• _Task to complete_
Each line below from the one containing "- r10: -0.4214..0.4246" through the one containing "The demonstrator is" should be output exactly as it stands, and no other line should appear.

• _Available data_
--
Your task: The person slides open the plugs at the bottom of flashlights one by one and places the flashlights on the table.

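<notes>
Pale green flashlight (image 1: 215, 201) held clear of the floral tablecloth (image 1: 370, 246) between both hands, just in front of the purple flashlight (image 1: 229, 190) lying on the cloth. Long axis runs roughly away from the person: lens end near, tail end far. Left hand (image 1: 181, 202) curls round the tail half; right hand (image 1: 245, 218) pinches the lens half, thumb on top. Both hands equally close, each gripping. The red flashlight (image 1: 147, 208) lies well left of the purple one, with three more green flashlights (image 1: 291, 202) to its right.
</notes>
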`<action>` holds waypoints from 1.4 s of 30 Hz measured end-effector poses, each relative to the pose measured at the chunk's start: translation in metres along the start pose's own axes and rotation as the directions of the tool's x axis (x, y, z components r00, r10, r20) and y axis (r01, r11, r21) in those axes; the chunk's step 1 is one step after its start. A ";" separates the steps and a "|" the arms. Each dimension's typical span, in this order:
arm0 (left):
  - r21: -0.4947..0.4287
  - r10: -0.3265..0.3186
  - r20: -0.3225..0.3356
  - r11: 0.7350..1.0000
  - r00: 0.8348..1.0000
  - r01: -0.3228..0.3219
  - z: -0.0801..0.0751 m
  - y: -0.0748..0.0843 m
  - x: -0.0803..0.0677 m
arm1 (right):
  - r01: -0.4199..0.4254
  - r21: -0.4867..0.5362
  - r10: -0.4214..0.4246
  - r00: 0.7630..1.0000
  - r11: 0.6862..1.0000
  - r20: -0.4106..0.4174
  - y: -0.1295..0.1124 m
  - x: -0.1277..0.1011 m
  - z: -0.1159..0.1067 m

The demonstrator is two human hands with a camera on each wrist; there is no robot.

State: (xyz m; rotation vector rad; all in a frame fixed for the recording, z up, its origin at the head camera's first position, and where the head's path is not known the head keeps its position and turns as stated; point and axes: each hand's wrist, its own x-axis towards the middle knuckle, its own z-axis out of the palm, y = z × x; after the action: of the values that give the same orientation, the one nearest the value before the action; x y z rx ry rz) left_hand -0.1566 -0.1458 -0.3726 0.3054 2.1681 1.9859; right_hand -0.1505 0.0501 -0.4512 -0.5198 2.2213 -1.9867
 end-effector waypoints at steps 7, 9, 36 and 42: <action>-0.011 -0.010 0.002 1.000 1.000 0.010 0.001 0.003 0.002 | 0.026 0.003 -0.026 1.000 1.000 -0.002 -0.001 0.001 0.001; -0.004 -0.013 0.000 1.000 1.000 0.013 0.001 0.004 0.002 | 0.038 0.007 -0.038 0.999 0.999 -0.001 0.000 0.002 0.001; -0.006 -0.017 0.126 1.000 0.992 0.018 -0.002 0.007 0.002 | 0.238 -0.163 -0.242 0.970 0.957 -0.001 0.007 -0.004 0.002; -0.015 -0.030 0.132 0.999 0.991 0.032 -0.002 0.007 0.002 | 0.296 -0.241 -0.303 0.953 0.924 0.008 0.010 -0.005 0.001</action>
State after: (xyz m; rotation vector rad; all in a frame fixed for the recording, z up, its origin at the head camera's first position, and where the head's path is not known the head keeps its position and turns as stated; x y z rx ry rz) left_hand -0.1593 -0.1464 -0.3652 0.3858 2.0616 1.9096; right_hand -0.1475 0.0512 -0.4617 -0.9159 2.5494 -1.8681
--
• _Solution to the exercise_
  - r10: -0.4214..0.4246
  - r00: 0.7630..1.0000
  - r11: 0.6862..1.0000
  - r20: -0.4106..0.4174
  - y: -0.1295..0.1124 m
  - x: -0.1277..0.1011 m
  - z: -0.1159..0.1067 m

The demonstrator is two human hands with a camera on each wrist; there is no robot.

Nothing remains to be added to the response.